At this stage in his development it is useful to help him express his emotions s , to motivate him and to show him that both parents appreciate him. In spite of the situation, a certain routine should not be left out and the usual limits of behaviour should be maintained.

3. Between three and seven years

As children grow, so do their cognitive skills.

In this vital stage it is necessary to take into account that you are in a period in which your vision of the world starts with yourself, and in which there is often magical thinking.In other words, they are in an egocentric phase that may lead them to think that the break-up is their fault and in which they may also fear that they will cease to be loved. They often become extremely obedient and/or deny the break-up.

Therefore, at this stage of life, the divorce must be communicated in a comprehensible manner, as well as guaranteeing that you are loved and will not be abandoned and that you are not to blame for the separation.

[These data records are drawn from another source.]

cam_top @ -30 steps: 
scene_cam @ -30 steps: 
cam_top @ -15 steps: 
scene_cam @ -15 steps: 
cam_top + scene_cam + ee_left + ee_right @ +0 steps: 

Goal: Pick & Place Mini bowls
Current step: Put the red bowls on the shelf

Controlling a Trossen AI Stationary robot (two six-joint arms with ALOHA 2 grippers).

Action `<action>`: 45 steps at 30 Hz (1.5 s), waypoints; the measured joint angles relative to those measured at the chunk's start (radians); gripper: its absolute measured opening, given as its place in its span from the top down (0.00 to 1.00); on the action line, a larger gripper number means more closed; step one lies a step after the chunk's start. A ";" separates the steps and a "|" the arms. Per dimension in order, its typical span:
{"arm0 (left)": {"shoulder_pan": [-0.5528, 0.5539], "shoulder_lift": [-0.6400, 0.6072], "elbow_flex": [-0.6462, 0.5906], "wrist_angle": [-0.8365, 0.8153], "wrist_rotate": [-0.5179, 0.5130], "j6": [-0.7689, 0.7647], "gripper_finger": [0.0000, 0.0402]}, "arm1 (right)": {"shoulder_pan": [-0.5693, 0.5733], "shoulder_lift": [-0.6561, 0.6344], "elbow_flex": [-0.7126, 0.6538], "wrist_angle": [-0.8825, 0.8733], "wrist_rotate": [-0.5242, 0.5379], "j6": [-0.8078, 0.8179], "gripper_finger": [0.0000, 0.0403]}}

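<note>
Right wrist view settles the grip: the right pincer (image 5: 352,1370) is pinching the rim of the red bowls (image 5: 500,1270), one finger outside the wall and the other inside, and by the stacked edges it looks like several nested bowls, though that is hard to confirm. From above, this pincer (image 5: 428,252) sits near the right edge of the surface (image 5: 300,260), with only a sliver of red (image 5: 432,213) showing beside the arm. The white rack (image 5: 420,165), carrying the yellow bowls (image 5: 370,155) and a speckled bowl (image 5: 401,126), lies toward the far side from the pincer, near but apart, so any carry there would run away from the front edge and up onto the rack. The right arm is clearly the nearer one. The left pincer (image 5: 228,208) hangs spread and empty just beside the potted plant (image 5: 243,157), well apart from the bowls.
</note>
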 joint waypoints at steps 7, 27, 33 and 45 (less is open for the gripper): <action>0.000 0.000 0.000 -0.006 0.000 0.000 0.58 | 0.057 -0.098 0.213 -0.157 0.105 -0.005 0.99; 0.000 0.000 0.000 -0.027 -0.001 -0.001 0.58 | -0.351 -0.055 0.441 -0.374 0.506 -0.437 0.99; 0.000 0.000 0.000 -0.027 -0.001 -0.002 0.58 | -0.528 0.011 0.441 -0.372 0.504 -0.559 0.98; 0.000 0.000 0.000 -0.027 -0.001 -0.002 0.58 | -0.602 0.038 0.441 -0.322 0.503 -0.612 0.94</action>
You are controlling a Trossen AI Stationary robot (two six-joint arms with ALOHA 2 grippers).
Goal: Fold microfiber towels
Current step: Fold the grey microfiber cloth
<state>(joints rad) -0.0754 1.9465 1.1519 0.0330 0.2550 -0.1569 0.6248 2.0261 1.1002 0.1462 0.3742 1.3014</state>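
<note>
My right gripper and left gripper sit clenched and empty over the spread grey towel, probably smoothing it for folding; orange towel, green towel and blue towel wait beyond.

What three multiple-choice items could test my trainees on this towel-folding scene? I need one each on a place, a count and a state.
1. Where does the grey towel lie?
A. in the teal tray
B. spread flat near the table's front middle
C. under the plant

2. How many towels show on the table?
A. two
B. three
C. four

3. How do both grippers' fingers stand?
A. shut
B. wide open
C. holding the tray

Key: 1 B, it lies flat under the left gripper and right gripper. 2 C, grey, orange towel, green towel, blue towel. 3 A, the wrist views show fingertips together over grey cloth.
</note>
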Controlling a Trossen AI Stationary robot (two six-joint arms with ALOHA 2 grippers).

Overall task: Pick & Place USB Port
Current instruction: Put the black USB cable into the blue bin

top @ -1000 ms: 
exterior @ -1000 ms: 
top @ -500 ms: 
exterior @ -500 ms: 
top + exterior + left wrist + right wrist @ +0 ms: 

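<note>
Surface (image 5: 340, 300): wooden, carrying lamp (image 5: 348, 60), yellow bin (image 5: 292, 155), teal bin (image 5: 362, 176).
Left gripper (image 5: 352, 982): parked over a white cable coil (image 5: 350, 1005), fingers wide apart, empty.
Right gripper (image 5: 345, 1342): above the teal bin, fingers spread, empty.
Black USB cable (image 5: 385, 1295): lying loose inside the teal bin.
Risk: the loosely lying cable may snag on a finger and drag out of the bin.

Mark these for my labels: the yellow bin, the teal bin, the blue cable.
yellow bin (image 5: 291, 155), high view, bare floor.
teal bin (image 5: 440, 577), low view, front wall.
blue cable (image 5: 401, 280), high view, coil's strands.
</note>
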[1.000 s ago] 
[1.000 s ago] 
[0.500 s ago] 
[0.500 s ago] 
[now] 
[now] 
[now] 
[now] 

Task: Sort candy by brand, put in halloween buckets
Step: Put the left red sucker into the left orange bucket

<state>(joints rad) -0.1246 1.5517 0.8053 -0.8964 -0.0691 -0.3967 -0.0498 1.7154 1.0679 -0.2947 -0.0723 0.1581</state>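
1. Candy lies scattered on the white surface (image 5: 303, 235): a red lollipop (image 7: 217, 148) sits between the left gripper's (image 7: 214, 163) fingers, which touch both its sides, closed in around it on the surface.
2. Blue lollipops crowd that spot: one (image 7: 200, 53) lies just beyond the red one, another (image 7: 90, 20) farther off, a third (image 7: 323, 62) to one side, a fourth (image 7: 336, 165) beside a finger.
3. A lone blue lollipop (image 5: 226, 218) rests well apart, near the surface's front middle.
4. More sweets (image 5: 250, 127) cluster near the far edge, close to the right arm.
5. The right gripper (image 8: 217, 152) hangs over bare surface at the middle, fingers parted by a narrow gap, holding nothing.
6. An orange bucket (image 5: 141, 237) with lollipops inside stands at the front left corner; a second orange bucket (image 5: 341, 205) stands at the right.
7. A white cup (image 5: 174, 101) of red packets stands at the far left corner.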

4. Between the ages of seven and twelve

In this age, children have learned that there are different perspectives and feelings apart from their own and they understand that their parents may be suffering, which is why they may not communicate their thoughts to them. They may experience evident decreases in their school performance or behavioural problems such as fights with other students .

At this stage the child understands the situation, and it is of great importance to explain both the situation and the changes that will be brought about. However, they may still fantasize about possible reconciliation with their parents, in which case they may need to be made to understand that this will not happen.

5. Adolescents and their parents’ divorce

Once adolescence has arrived, the child will gradually build his or her identity and reach an ever greater understanding of situations. In the context of a badly handled divorce it is possible that one of the parents will be blamed , that they will experience even greater rebelliousness than usual in this vital stage, that they will resort to risky behaviour. They may also try to act as confidants or protect their parents.

The recommendation at this stage is to communicate the situation clearly and involve him in some aspects such as custody, as well as not assigning him roles that do not correspond to him and monitoring risk behaviour.

Bibliographic references:

  • Benedek, E.P. and Brown, C.F. (1999). How to help your children get through divorce. Spain: Ediciones Médicas.
  • Liberman, R. (1983). Children in the face of divorce. Barcelona: Hogar del libro.
  • Maganto, C. (1988). Marriage, separation, divorce and new couples. In: A. Espina (Ed.): Las relaciones familiares y su problemática. University of the Basque Country. Cuadernos de Extensión Universitaria. Editorial Service.
  • Mauldon, J. (1990) The Effect of Marital Disruption on Children’s Health. Demography; 27(3): 431-446.
  • Peterson, J.L. and Zill, Z. (1986). Marital disruption, parent-child relationships and behaviour problems in children. Journal of Marriage and the Family, 48, 295-307.